The problem: Only the lines below, from the one with "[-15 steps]" through the one with "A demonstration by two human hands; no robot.", are to be written out, exactly.

Input data:

▬▬▬▬▬▬

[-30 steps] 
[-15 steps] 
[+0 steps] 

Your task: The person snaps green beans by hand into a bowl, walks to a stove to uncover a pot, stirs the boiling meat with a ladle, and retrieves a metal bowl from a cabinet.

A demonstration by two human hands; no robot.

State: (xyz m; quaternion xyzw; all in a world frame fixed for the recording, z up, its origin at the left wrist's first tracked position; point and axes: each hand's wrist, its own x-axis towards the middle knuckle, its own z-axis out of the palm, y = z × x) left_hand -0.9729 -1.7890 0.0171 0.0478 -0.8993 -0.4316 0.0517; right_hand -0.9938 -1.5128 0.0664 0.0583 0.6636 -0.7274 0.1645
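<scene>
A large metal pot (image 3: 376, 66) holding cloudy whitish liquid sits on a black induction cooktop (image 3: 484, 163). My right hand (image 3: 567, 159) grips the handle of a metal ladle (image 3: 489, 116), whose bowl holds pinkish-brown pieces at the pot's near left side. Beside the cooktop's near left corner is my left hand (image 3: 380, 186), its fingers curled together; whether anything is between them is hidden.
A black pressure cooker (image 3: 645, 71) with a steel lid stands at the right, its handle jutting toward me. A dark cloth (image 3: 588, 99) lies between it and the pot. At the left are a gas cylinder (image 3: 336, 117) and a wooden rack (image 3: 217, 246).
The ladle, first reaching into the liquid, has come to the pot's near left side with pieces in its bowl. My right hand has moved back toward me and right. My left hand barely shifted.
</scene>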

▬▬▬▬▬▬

Solution to this task:
[-15 steps] 
[+0 steps] 

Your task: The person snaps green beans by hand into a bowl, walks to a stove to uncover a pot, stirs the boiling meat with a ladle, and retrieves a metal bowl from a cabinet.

A demonstration by two human hands; no robot.

This output requires nothing further.